** Opening PROVIDED ENTRIES block **
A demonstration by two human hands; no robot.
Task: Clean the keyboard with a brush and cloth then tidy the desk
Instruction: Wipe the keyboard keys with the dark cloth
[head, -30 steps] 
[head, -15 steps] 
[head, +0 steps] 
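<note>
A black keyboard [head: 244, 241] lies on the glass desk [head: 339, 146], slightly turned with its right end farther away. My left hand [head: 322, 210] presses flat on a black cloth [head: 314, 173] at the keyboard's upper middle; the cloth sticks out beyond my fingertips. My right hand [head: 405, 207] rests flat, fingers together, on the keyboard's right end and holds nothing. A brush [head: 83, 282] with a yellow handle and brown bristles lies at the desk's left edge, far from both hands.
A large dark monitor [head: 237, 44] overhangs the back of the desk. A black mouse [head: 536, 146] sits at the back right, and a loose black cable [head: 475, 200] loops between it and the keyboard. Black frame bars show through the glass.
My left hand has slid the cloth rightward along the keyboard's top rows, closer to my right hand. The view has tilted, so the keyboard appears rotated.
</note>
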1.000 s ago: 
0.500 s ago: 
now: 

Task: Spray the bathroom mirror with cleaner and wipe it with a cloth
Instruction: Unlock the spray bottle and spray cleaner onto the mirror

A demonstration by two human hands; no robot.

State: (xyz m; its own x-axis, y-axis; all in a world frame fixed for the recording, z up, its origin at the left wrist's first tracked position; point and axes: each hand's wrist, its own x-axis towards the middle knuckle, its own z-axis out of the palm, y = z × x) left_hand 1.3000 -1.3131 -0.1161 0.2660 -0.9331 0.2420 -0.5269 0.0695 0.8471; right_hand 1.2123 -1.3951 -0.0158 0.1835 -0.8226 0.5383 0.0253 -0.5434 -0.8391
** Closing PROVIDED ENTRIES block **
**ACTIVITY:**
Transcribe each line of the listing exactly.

**EXERCISE ANSWER:**
A demonstration by two human hands; no robot.
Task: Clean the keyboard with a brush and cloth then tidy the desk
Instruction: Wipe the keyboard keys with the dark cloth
[head, -30 steps] 
[head, -15 steps] 
[head, +0 steps] 
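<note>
A black keyboard [head: 244, 241] lies on the glass desk [head: 339, 146], slightly turned with its right end farther away. My left hand [head: 322, 210] presses flat on a black cloth [head: 314, 173] at the keyboard's upper middle; the cloth sticks out beyond my fingertips. My right hand [head: 405, 207] rests flat, fingers together, on the keyboard's right end and holds nothing. A brush [head: 83, 282] with a yellow handle and brown bristles lies at the desk's left edge, far from both hands.
A large dark monitor [head: 237, 44] overhangs the back of the desk. A black mouse [head: 536, 146] sits at the back right, and a loose black cable [head: 475, 200] loops between it and the keyboard. Black frame bars show through the glass.
My left hand has slid the cloth rightward along the keyboard's top rows, closer to my right hand. The view has tilted, so the keyboard appears rotated.
</note>
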1.000 s ago: 
0.500 s ago: 
now: 

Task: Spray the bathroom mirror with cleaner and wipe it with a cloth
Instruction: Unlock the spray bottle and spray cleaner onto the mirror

A demonstration by two human hands; no robot.

State: (xyz m; its own x-axis, y-axis; all in a world frame fixed for the recording, z up, its origin at the left wrist's first tracked position; point and axes: each hand's wrist, its own x-axis towards the middle knuckle, its own z-axis out of the palm, y = z × x) left_hand 1.3000 -1.3131 -0.1161 0.2660 -0.9331 0.2420 -0.5269 0.0695 0.8471; right_hand 1.2123 -1.3951 -0.0158 0.1835 -0.8226 0.5383 0.0253 -0.5434 -0.8391

There is no more to add to the answer.